This Is Why You Should Avoid Citrus If You Have Sensitive Teeth

Sensitive teeth is a difficult issue to get through and one that doesn't go away on its own. If you've been told to avoid certain foods and drinks and don't know why, this simple guide will help to explain why you should avoid citrus.

When Enamel Is Thin

When the enamel on your teeth is thin, the nerves are closer to the surface. This means that they can readily feel things that come into contact with them.

At this stage, citrus can cause more pain than anything else does. This is because citrus temporarily softens tooth enamel, making what little there is even more vulnerable to damage. This can result in more pain but also speed up the thinning of your enamel, which can lead to even more problems down the road.

When Enamel Is Absent

Sensitive teeth are typically sensitive because they're losing tooth enamel. This is a normal process that people go through as they age, but if you lose an abnormal amount of it, it can make your teeth sensitive and painful.

As your teeth go longer and longer without treatment, the little enamel that was protecting them will dissipate to almost nothing. At this point, citrus becomes extremely painful.

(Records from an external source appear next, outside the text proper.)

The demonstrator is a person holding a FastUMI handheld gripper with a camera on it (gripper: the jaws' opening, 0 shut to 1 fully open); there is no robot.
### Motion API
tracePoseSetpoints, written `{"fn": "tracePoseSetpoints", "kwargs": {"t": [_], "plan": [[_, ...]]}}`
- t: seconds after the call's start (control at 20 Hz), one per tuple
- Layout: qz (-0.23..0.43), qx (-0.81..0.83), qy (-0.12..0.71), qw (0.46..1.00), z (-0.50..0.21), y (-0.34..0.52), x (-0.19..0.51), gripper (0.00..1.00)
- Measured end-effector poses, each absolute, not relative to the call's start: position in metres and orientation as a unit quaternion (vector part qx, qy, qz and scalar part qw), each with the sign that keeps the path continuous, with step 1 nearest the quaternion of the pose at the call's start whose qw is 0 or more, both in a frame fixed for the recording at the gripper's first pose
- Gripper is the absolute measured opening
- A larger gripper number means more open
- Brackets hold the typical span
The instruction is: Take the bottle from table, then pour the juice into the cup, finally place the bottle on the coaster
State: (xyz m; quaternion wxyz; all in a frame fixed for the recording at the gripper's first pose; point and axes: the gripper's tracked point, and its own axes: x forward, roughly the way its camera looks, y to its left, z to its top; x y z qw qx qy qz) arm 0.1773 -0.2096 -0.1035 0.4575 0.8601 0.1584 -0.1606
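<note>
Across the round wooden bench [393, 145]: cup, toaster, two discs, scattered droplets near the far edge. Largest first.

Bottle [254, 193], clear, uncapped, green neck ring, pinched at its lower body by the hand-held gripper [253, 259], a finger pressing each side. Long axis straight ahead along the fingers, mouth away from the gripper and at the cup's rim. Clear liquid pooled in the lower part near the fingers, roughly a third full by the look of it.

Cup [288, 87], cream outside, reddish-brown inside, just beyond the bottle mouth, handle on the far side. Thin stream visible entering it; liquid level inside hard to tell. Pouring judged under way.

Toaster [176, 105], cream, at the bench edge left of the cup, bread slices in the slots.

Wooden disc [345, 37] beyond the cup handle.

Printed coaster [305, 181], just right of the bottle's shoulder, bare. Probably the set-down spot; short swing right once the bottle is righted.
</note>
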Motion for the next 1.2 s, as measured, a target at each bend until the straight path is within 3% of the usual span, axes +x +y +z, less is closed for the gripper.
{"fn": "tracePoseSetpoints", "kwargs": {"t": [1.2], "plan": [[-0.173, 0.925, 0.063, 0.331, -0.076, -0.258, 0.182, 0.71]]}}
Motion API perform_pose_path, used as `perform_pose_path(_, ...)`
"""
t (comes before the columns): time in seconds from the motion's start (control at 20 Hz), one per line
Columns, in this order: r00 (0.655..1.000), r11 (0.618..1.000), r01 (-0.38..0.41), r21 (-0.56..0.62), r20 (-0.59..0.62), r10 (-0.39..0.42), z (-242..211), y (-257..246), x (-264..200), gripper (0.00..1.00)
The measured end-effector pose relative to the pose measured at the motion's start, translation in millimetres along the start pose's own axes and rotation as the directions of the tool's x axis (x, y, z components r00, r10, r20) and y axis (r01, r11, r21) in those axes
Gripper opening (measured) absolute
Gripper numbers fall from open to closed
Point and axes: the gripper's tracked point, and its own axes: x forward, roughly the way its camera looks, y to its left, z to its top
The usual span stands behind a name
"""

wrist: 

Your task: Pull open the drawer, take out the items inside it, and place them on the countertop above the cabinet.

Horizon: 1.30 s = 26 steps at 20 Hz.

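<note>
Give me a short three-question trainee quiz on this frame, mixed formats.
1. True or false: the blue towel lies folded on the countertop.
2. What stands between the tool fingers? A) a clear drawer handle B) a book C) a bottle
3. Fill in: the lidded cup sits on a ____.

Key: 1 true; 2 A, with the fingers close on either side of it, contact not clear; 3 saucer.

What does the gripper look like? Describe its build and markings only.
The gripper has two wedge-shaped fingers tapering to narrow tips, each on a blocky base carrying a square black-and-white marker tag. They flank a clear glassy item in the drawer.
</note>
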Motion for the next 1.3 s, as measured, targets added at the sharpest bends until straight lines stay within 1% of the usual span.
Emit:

Anything coming into contact with your teeth will likely hurt at this stage, as the nerves are nearly on the surface and there's no hard layer protecting the softer layers of the teeth anymore. However, citrus is unique because it's acidic and wears away at tissue. Ever noticed how often citrus is used to marinate and tenderize meat? Imagine it tearing away at the inner soft tissues of your teeth. No wonder it hurts.

What to Do

You'll need to take steps to protect your teeth. Immediately cut citrus out of your diet for best results.

While you're in pain, you can try using a sensitive toothpaste to help reduce the discomfort you're feeling. This toothpaste helps to plug up the holes — they're like pores and naturally intended to be there — that allow your nerves to feel pain. It's not a replacement for your missing dental enamel, and it's not a cure, but it can help you to mitigate the discomfort in the short run.

In the long run, you'll need to visit a dental practice. There's no fix for damaged or lost tooth enamel other than to go to one. Rest assured that your treatment is unlikely to be painful — you're probably in more pain on a daily basis dealing with your sensitive teeth then you will be at the dentist's office.